I'm trying to figure out a way of converting kilograms (entered by user) to stone and pounds.

For example:

User enters weight as 83.456 kgs, multiply this by 2.204622 to convert to pounds = 184 lbs, divide 184 lbs by 14 to convert to stone = 13.142 stone.

Use the first two digits (13) for stone and separate the remainder to multiply by 14 to get pounds, 0.142 (this is remainder) x 14 = 1.988 lbs, or is there another way to get this result?

Therefore the persons weight is 13 stone and 2 pounds (rounded up or down).

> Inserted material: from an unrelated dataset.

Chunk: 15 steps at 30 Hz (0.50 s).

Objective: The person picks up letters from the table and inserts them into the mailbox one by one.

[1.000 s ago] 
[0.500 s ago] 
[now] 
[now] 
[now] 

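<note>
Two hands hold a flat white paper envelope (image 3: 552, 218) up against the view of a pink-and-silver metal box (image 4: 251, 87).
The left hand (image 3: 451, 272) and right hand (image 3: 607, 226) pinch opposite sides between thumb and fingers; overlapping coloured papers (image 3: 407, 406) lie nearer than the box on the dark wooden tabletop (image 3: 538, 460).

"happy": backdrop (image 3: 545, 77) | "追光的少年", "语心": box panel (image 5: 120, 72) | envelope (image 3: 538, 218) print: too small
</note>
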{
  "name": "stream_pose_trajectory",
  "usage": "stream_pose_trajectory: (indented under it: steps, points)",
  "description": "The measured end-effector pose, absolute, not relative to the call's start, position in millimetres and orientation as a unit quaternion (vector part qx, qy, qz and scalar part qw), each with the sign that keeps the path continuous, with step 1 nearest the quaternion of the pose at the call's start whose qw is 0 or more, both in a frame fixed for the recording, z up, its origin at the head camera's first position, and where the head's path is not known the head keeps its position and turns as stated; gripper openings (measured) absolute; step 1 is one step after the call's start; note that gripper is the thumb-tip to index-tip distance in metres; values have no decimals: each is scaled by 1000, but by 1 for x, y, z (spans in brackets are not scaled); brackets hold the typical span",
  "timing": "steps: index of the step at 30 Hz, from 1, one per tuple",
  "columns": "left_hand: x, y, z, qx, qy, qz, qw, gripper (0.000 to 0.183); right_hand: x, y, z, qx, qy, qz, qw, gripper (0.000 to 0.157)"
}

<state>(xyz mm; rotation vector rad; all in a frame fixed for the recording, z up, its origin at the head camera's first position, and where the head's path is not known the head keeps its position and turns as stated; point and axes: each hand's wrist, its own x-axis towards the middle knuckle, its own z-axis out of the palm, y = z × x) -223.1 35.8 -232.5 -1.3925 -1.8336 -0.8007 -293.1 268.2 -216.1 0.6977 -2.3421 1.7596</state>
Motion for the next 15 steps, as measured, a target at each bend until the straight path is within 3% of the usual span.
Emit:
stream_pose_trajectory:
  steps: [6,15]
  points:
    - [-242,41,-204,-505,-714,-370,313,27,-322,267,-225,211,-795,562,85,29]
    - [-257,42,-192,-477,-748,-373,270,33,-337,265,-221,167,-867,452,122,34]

Here's what I have (that works) so far:

pounds = kgs*2.204622;  
System.out.printf("Your weight in pounds is: %.0f" , pounds);
System.out.print(" Ibs\n");
stone = pounds / 14
//Can't figure out how to finish the formula in code

Upvotes: 0

Views: 1844

Answers (3)

Andreas
Andreas

Reputation: 159086

The correct solution rounds early. Here is code as suggested by my initial comment:

double kgs = 83.456;
long pounds = Math.round(kgs*2.204622);
System.out.println("Your weight is " + pounds / 14 + " stone and " + pounds % 14 + " pounds");

Output

Your weight is 13 stone and 2 pounds

If you instead use 69.853 kgs, you get

Your weight is 11 stone and 0 pounds

but this is where thing get dicey if you don't round early.

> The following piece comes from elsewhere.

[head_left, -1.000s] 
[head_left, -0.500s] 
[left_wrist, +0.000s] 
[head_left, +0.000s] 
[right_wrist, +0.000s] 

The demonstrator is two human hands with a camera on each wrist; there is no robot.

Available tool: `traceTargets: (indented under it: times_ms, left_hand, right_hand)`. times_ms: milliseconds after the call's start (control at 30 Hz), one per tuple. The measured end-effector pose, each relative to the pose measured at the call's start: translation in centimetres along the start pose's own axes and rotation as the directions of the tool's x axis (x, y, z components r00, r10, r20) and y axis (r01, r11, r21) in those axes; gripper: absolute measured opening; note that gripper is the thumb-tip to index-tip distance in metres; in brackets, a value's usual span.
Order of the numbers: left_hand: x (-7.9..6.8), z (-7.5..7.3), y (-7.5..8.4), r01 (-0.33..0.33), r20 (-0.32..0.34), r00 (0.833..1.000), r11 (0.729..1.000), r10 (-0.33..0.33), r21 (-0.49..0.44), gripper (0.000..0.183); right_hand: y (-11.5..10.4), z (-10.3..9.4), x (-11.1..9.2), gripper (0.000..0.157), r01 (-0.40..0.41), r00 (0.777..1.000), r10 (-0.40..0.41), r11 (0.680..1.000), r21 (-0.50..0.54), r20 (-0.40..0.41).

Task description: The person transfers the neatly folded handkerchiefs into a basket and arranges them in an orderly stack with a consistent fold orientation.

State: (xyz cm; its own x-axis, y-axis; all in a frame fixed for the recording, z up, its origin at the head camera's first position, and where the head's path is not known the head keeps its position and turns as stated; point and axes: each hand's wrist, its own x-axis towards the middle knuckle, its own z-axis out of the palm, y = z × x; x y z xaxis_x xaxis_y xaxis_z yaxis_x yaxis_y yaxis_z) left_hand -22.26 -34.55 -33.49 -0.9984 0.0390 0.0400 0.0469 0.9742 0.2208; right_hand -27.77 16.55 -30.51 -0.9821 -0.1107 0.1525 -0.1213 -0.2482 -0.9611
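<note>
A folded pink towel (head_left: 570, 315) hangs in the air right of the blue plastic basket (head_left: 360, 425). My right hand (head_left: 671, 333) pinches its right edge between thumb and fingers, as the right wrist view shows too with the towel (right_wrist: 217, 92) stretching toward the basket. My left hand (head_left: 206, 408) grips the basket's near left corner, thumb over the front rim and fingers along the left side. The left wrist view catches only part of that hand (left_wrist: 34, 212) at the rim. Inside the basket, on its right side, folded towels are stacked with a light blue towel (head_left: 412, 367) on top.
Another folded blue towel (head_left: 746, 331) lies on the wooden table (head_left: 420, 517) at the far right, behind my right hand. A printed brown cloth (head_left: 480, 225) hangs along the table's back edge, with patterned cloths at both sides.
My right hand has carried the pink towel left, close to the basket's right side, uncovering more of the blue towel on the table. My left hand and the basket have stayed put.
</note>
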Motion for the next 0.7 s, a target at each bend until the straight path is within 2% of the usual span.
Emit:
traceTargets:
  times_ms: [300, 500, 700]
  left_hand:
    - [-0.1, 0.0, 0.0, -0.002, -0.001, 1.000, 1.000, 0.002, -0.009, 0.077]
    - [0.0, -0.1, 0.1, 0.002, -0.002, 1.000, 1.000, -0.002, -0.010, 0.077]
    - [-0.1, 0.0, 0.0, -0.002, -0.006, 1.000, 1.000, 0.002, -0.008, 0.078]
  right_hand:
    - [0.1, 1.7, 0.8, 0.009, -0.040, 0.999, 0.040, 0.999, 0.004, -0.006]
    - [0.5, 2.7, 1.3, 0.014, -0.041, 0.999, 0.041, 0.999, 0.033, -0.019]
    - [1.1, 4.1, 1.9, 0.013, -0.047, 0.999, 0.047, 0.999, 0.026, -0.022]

Both solutions in the (currently accepted) answer by Lightning are wrong, since they round at the wrong time. There is a reason you have to round early.

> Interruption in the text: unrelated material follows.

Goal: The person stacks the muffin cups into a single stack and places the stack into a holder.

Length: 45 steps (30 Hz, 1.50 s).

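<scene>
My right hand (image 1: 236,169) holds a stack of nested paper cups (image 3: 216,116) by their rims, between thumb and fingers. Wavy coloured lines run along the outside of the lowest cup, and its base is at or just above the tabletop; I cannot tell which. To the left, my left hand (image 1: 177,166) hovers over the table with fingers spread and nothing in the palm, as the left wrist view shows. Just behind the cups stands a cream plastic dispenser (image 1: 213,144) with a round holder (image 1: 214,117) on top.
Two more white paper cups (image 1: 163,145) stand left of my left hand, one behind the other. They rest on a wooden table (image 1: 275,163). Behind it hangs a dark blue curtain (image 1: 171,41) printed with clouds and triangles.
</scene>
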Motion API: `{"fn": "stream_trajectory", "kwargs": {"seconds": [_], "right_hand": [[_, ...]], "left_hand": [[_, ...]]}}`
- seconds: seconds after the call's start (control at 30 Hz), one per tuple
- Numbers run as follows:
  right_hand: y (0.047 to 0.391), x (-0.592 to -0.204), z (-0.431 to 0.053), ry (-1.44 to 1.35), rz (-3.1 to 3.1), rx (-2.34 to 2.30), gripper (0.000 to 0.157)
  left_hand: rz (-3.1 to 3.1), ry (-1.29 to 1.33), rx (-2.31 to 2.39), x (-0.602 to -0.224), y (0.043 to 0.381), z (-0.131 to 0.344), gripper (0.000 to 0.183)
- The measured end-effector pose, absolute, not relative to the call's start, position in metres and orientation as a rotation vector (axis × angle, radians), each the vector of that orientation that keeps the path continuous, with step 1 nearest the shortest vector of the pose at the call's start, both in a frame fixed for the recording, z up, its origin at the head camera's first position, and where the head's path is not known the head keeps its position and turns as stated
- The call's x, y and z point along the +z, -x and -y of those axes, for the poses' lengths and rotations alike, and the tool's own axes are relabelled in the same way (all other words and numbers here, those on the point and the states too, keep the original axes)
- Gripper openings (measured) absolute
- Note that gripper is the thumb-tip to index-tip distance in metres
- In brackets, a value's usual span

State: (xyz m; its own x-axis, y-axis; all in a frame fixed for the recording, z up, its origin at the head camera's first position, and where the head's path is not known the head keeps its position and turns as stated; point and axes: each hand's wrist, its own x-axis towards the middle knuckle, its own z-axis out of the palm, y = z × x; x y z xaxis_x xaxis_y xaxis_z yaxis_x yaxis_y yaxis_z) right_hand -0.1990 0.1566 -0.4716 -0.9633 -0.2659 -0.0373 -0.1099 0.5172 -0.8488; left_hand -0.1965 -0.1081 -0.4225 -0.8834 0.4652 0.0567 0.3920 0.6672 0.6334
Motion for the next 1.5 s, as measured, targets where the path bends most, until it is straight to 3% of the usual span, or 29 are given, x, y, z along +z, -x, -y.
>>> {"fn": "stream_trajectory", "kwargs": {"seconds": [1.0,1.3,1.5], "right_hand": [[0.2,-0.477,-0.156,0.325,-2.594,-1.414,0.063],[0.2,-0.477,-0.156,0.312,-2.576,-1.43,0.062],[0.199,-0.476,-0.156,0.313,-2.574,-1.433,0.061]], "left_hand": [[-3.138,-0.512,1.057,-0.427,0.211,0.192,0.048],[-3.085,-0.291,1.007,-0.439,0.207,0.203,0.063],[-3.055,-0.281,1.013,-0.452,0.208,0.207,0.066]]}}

If you change to use 69.853 kgs in those two solutions, you get

Solution 1:
  Stone: 10
  Pounds: 14

Solution 2:
  Stone: 10
  Pounds: 14.0

Both are obviously incorrect, since Pounds should not be 14, aka 1 stone.

The reason for the rounding errors becomes evident if you print the values without rounding

double kgs = 69.853;
double pounds = kgs*2.204622;
System.out.println(pounds + " lbs = " + pounds / 14 + " stone and " + pounds % 14 + " pounds");

Output

153.99946056599998 lbs = 10.999961468999999 stone and 13.999460565999982 pounds

Upvotes: 0

www.hybriscx.com
www.hybriscx.com

Reputation: 1129

If you are looking for an extensible ready to use library, you can consider Free & open-sourced library UnitOf

It offers 30+ conversion out of the box for Mass.

Example :

double kgFromPound = new UnitOf.Mass().fromPounds(5).toKilograms(); 

double poundFromKg = new UnitOf.Mass().fromKilograms(5).toPounds(); 

Hope it helps!

Upvotes: 1

Lightning
Lightning

Reputation: 405

I'm assuming that you declared pounds and stone before using them here (i.e. with float pounds; or double pounds; or float pounds = something), or the code wouldn't compile otherwise.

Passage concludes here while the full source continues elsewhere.